▶ **Work task**
All that is needed is an exact copy of the lines from the beginning of the data below through the line containing "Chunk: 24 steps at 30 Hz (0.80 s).", minus the pictures.

┄┄┄┄┄┄

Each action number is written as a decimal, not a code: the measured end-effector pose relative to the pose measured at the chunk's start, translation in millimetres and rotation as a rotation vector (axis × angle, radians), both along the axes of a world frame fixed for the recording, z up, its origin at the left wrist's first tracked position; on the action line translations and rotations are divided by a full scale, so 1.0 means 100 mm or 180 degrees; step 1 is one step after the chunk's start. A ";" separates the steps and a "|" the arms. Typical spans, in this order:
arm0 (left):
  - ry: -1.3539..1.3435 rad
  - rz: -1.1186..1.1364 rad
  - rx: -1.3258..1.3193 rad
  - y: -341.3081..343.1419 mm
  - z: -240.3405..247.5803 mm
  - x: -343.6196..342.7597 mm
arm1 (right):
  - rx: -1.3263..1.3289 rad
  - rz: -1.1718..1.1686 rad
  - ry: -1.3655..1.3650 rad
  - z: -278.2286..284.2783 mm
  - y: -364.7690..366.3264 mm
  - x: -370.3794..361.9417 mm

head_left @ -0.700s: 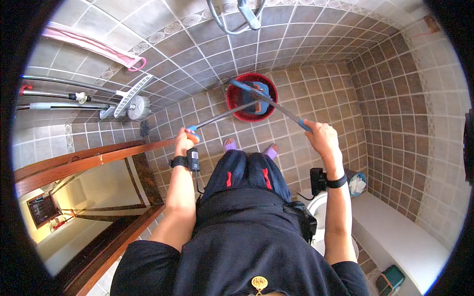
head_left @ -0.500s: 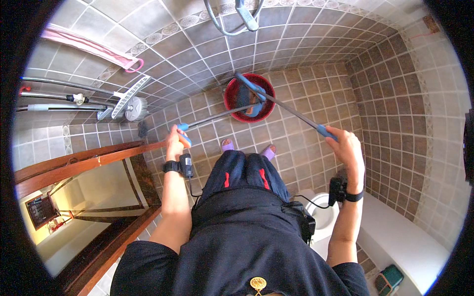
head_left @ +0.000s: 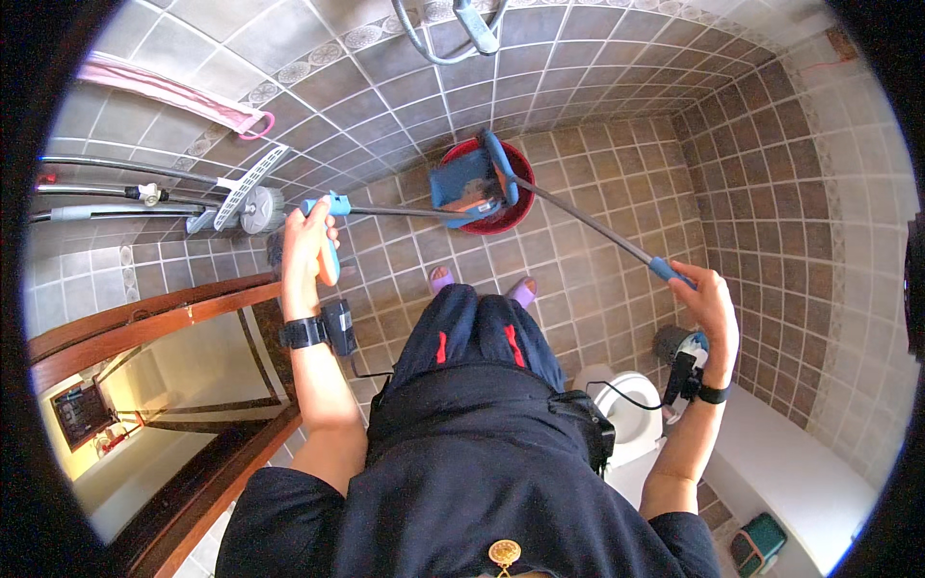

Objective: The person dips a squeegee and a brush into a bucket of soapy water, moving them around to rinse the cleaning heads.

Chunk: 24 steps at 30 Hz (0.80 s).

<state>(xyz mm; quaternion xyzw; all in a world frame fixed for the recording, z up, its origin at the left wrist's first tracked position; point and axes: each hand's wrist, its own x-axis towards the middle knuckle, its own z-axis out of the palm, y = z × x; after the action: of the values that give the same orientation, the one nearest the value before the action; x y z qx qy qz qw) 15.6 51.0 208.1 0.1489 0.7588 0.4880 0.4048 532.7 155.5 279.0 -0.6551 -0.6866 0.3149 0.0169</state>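
Note:
My left hand (head_left: 304, 243) is wrapped round the blue and orange grip of a long-handled dustpan (head_left: 453, 180). The blue pan is tilted over the left side of a red basin (head_left: 525, 204), with dark bits showing on its surface. My right hand (head_left: 709, 306) closes on the blue end of a broom's (head_left: 597, 228) metal handle. The blue broom head (head_left: 498, 164) stands over the basin beside the pan's right edge; I cannot tell whether they touch. Most of the basin's inside is hidden by the two tools.
At the left wall hang several metal poles (head_left: 125, 196) with a white mop head and a pink strap (head_left: 178, 94). A wooden door frame (head_left: 212, 303) stands at the lower left. The toilet (head_left: 631, 414) and a grey bin (head_left: 672, 342) are at my right. A metal fixture (head_left: 477, 29) juts from the far wall.
My left hand has moved left and up, drawing the dustpan leftward and turning it so its inside shows. My right hand has shifted right and slightly down; the broom head stands more upright.

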 end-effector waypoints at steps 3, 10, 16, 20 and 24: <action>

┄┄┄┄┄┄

▶ **Solution to the exercise**
Each action number is written as a decimal, not a code: the measured end-effector pose relative to the pose measured at the chunk's start, translation in millimetres and rotation as a rotation vector (axis × angle, radians), both along the axes of a world frame fixed for the recording, z up, its origin at the left wrist's first tracked position; on the action line translations and rotations are divided by a full scale, so 1.0 means 100 mm or 180 degrees; step 1 is one step after the chunk's start. A ";" separates the steps and a "|" the arms. Typical spans, in this order:
arm0 (left):
  - ry: -1.3539..1.3435 rad
  - rz: -1.1186..1.1364 rad
  - rx: -1.3258..1.3193 rad
  - y: -341.3081..343.1419 mm
  - z: -240.3405..247.5803 mm
  - x: -343.6196..342.7597 mm
arm1 (right):
  - rx: -1.3263..1.3289 rad
  - rz: -1.1718..1.1686 rad
  - ry: -1.3655..1.3650 rad
  - z: -278.2286..284.2783 mm
  - y: -364.7690..366.3264 mm
  - x: -370.3794..361.9417 mm

head_left @ -0.700s: 
head_left @ -0.500s: 
head_left @ +0.000s: 

Objective: The person dips a squeegee and a brush into a bucket of soapy water, moving them around to rinse the cleaning heads.

Chunk: 24 steps at 30 Hz (0.80 s).

That completes the output for this exercise.